Врач Исаак был не из тех евреев, которые запрещали сыновьям такое общение, он считал ложными мудрецами цадиков, готовых произнести проклятие над нечестивцем, выпившим чашу хмельного напитка с необрезанными. Но Давид все больше вживался в боевое товарищество молавских войников, в чету орхейского пыркэлаба, где его давно считали своим. Рано или поздно Давид, сын Исаака, уйдет. Он покинет отца, ибо нет у него влечения к врачеванию. И оставит, видимо, веру, ибо трудно молиться Яхве, когда вокруг ежечасно славят имя его мнимого сына Христа. Старый лекарь был терпим в вопросах веры и племени, но отступников не любил. Что будет с его Давидом? Не напрасно ли он разрешил ему, еще мальчишке, упражняться с государевыми витязями, сначала в стрельбе из лука, а потом и рубке на саблях?

— Пан Виркас Жеймис умирает, — сказал еврей.

Лица воинов помрачнели. Большинство стало подниматься.

— Вас, вельможный пан, прошу повременить, — обратился Исаак к Бучацкому, — Мне надо заняться вашей раной.

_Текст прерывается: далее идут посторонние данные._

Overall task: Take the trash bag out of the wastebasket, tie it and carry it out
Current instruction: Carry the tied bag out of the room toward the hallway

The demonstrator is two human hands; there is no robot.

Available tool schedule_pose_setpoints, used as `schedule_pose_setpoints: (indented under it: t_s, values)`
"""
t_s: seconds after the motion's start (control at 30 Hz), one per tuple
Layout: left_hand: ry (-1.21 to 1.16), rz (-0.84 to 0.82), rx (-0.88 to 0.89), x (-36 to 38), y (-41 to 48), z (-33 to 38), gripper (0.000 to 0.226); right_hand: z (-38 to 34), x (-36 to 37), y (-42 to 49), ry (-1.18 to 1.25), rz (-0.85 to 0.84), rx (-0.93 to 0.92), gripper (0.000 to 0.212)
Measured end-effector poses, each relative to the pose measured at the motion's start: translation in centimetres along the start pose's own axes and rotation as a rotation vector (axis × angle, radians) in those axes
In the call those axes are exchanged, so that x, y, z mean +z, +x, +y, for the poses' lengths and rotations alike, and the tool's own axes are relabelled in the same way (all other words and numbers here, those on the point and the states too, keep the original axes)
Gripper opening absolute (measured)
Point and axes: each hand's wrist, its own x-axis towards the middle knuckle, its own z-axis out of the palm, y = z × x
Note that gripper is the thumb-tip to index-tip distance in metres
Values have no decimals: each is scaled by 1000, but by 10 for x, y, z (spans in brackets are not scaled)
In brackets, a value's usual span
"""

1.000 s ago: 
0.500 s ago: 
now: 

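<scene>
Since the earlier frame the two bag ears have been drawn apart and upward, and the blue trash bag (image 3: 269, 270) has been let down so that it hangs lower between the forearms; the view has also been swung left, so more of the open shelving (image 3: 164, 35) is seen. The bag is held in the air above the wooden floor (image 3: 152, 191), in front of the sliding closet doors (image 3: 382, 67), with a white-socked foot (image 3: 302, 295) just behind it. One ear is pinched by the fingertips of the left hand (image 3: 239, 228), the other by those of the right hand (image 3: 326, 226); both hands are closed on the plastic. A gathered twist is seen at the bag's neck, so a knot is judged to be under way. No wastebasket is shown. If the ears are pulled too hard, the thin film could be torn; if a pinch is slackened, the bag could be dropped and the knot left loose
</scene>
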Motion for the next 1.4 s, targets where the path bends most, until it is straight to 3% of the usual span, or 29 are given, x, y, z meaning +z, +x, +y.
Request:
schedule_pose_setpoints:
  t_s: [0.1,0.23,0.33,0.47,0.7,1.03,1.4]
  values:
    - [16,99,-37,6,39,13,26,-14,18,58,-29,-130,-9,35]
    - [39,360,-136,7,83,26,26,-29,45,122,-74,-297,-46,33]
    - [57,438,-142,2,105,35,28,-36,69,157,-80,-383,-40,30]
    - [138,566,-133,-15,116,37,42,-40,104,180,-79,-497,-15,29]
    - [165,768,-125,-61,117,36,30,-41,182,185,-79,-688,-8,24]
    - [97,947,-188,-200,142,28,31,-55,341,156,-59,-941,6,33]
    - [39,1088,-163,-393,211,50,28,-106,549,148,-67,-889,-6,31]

— Оставьте это, пан еврей. — Вельможа пытался рассмеяться, но боль остановила его. — Шрамы красят лицо мужчины.

— Дело не в шраме, рыцарь, — властно сказал лекарь, — речь идет о жизни, как при любой ране выше плеча. Сделайте милость, сядьте.

Войку между тем поднял глаза на Володимера. Русский сразу понял немую просьбу друга.

— Иди, Чербул, иди, я никуда не двинусь. Пан Тоадер наказал три листа написать, ни буковкой меньше.

Обменявшись несколькими словами с Юнисом, Войку вместе с остальными вышел на морозный воздух. Молодой турок задумчиво продолжал начатую партию, играя и за противника и за себя. Исаак обрабатывал настойкой ладана широкую, рубленую рану, пересекавшую подбородок польского рыцаря. Все молчали, только перо Володимера нарушало тишину уютным скрипом, потрескивали уголья в жаровнях и глухо доносился шум далекого пиршества, поутихшего из-за многих потерь среди веселящихся, причиненных крепким хмелем войницкого питья.

— Как ваш сын, пан лекарь? — глухо вымолвил наконец Бучацкий. — Он храбро бился в этом бою.

— Здоров, ваша милость. Слава богу, здоров, — с холодной учтивостью ответил Исаак.

«Может быть, — думал врач, — все идет, как надо? Ведь бились евреи и после расселения своего по миру во многих странах, где обретали хоть на время новую родину. Сражались с врагами и пили на победных пирах, и оставались евреями. Они дрались в войсках хазар против византийских легионов. Вместе с русичами защищали старый Киев от монголов, и среди последних ворот города, взятых батыевой ордой, были отстаиваемые ими Жидовские врата. Давид стал воином, и лекарем, как отец, ему уже, видно, не быть. Но хочет ли этого сам бог, чьи поступки не могли порой уразуметь и мудрейшие патриархи библейской старины? Как бы то ни было, надо радоваться: парень выполнил свой долг перед князем этой страны, так хорошо принявшим в своей столице их семью.»

Старый Исаак сдержанно вздохнул. И почти неслышно отозвался тихим вздохом погруженный в собственные думы турецкий пленник.